The shutdown sequence is as follows:

source ./gtmenv backupA V6.3-000A_x86_64
./replicating_stop
source ./gtmenv A V6.3-000A_x86_64
./originating_stop

The following example demonstrates starting a replicating instance from the backup of an originating instance in an A→P replication configuration. Note that you need to perform an -updateresync to start a supplementary instance for the first time.

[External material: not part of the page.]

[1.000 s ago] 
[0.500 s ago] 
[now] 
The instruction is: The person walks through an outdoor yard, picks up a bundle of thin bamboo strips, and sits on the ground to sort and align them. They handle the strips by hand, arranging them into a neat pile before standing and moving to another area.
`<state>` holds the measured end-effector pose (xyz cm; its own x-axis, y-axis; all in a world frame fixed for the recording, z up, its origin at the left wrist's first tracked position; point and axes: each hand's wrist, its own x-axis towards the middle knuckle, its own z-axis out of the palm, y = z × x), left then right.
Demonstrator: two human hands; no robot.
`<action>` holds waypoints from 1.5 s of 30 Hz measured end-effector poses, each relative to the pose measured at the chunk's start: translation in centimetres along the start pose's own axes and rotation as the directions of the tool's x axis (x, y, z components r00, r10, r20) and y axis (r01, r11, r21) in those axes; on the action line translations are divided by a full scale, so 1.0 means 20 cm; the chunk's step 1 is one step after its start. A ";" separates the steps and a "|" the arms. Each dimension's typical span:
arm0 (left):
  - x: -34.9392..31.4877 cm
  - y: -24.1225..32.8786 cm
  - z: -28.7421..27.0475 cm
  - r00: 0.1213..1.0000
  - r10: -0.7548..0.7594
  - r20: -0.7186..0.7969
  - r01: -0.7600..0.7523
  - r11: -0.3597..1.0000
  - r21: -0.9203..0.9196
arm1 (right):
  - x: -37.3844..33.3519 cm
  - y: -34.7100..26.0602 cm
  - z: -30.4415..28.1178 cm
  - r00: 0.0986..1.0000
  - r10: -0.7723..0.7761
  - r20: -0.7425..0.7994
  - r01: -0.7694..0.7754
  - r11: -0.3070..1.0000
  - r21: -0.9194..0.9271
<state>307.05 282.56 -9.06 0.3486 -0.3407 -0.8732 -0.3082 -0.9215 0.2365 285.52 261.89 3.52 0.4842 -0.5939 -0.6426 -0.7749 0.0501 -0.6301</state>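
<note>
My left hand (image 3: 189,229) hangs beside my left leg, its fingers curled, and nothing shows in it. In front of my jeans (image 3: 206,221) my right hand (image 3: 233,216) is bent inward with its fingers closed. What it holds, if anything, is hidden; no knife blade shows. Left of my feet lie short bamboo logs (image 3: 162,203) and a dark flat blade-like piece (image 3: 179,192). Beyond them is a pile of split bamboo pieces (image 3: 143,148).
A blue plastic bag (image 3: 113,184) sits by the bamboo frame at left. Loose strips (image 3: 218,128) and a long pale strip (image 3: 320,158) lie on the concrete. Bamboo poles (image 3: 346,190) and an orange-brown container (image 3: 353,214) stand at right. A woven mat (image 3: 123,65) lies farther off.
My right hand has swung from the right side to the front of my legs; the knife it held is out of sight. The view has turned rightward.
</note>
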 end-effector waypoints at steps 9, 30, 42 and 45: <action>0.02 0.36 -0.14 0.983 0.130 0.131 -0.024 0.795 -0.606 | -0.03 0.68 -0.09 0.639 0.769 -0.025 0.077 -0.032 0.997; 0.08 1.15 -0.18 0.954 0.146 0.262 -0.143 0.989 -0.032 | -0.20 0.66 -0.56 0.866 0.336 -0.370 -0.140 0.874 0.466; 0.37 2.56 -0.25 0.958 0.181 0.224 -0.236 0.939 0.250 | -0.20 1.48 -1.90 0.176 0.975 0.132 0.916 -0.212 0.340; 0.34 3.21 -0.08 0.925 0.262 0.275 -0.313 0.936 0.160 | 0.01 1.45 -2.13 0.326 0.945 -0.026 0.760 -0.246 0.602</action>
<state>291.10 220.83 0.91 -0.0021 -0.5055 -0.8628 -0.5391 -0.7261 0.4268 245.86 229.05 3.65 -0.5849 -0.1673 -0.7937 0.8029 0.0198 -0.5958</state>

source ./gtmenv A V6.3-000A_x86_64
./db_create
./repl_setup
./originating_start A backupA 4011
./backup_repl startingA   
$gtm_dist/mumps -r %XCMD 'for i=1:1:10 set ^A(i)=i'
./backup_repl currentstateA
mkdir backupA
$gtm_dist/mupip backup -newjnlfile=prevlink -bkupdbjnl=disable DEFAULT backupA
source ./gtmenv backupA V6.3-000A_x86_64
./db_create
./suppl_setup backupA currentstateA 4011 -updok
./repl_status

The shutdown sequence is as follows:

source ./gtmenv backupA V6.3-000A_x86_64
./replicating_stop
source ./gtmenv A V6.3-000A_x86_64
./originating_stop

Switchover possibilities in an A→B replication configuration

A switchover is the procedure of switching the roles of an originating instance and a replicating instance. A switchover is necessary for various reasons including (but not limited to) testing the replicating instance preparedness to take over the role of an originating instance or bringing the originating instance down for maintenance in a way that there is minimal impact on application availability.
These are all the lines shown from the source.